Shutdown Could Endanger Record Year for RIA Approvals
Partner and co-chair of Herrick's Securities Litigation and Enforcement Group, Arthur G. Jakoby, was quoted in WealthManagement.com discussing the impact the government shutdown has had on the Securities and Exchange Commission's ("SEC") approvals of Registered Investment Advisors ("RIAs").
The article noted that "the SEC is operating with a skeleton crew of approximately 9% of its total workforce, with the rest on furlough. According to the agency’s shutdown procedures, the minimal staff is on hand to receive tips and complaints, as well as handle emergency enforcement actions or litigation."
According to Arthur, non-urgent legal cases involving the SEC have “simply gone dark,” with opposing counsel and judges generally granting requests for delays from the agency.

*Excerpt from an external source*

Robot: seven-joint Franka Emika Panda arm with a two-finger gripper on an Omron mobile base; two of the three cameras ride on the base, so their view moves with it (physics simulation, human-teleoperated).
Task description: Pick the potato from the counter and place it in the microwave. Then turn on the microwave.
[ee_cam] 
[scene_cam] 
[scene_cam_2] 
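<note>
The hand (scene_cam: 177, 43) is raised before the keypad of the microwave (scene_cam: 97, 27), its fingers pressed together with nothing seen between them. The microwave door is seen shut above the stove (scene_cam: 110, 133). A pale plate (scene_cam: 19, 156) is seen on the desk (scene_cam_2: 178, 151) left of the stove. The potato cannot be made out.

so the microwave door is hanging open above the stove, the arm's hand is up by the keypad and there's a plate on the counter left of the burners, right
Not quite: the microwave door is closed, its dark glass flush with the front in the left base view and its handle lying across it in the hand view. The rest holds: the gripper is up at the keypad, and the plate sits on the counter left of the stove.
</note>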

Pre-enforcement action investigations (including subpoenas and investigative testimony) are likely at a standstill. Arthur stressed that if a potential victim faced “irreparable injury,” the SEC would likely act even during the shutdown.
However, even when the government is operating normally, the SEC enforcement staff is limited in pursuing every case they may deem worthy. Arthur warned that the shutdown could exacerbate the situation even further.
“Once the SEC staff goes back, they're behind on deadlines, they're overwhelmed with work, and they may not have the resources to go after every single case that they would've gone after,” he said. “They will continue the existing cases, but there might be cases that would have been started during this time period and will never be started.”